What to produce:
In the records below, find the line containing "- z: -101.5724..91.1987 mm" and the line containing "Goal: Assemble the"; please repeat exactly the lines from one to the other, both included, and nothing more.

Data excerpts
------------------------------------

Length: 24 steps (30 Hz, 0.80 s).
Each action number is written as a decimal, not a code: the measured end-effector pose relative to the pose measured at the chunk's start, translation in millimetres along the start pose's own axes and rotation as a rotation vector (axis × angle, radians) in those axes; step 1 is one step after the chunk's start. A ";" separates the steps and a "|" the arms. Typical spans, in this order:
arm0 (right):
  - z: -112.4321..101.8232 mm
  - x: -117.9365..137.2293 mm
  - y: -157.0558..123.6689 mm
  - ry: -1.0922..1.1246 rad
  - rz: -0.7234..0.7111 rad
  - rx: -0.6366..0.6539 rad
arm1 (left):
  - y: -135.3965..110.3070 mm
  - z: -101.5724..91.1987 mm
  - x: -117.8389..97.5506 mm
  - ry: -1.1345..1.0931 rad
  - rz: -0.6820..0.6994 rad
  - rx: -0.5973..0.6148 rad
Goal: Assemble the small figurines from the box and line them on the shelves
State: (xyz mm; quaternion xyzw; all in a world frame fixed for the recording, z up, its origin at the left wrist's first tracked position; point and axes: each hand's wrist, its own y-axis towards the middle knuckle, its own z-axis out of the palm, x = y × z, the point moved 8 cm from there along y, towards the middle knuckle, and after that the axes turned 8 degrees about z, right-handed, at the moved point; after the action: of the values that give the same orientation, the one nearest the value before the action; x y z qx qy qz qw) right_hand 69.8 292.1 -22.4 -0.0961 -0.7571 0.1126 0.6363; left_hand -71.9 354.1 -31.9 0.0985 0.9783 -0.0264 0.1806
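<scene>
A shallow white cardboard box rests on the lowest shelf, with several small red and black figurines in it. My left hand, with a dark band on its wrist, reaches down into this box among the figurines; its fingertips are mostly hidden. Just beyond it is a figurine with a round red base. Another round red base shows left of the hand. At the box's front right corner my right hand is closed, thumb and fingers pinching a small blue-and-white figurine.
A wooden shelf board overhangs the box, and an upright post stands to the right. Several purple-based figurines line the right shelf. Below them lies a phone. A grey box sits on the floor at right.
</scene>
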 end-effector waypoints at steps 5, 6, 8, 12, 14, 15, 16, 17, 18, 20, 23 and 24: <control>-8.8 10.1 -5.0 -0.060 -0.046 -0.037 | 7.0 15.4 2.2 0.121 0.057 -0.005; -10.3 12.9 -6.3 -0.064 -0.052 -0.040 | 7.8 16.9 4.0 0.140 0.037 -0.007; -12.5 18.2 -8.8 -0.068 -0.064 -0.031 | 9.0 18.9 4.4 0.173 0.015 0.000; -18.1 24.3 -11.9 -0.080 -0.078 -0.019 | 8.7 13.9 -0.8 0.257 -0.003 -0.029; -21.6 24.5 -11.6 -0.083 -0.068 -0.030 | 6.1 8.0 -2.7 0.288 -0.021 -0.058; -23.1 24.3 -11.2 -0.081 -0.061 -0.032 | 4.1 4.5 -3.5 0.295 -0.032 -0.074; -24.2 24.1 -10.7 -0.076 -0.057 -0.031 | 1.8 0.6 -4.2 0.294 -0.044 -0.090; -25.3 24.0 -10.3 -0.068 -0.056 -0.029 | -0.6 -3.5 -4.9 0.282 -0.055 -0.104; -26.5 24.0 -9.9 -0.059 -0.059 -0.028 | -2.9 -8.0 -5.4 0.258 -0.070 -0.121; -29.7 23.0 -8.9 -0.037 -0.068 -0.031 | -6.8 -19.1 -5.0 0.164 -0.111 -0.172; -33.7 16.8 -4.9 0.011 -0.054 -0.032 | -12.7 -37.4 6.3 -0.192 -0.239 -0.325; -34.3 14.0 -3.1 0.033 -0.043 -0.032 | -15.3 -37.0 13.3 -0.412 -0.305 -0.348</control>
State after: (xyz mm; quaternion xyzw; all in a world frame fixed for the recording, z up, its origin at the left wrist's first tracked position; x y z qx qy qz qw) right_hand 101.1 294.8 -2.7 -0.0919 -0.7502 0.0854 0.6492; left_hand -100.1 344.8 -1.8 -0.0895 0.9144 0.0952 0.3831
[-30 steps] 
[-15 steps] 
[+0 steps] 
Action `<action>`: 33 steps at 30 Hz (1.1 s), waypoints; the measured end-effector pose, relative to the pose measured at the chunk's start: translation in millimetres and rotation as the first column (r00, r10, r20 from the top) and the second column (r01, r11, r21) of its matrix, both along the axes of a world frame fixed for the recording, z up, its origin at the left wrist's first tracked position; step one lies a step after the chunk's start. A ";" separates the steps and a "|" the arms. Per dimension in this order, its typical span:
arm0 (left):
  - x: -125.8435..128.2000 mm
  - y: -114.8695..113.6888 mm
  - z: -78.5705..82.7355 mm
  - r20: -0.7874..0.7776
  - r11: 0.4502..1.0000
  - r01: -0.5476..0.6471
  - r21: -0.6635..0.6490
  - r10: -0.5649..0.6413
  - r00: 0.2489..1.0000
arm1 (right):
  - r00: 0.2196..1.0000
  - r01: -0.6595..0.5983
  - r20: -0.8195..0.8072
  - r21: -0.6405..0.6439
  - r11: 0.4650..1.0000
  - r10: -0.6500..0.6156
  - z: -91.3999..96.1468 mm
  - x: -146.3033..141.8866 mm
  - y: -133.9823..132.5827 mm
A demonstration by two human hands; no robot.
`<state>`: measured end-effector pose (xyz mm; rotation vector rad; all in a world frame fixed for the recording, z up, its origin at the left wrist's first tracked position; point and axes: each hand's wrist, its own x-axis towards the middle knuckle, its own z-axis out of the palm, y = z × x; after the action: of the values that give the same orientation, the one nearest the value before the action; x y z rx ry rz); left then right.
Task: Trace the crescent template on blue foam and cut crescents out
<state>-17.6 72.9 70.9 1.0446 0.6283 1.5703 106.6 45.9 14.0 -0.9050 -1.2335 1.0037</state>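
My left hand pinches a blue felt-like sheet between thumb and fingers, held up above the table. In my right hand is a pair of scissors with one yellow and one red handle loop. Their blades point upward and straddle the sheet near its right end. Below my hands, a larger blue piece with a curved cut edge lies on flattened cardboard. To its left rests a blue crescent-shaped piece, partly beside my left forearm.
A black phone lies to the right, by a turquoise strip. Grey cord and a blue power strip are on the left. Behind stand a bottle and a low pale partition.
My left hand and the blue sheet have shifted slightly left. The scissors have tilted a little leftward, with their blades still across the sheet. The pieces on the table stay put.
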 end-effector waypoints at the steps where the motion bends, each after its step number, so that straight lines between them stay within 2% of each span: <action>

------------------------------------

Exercise output:
  - z: -101.5724..91.1987 mm
  - x: -117.8389..97.5506 mm
  - ry: -1.1345..1.0931 rad
  - rz: -0.6820..0.6994 rad
  - rx: -0.5973..0.6148 rad
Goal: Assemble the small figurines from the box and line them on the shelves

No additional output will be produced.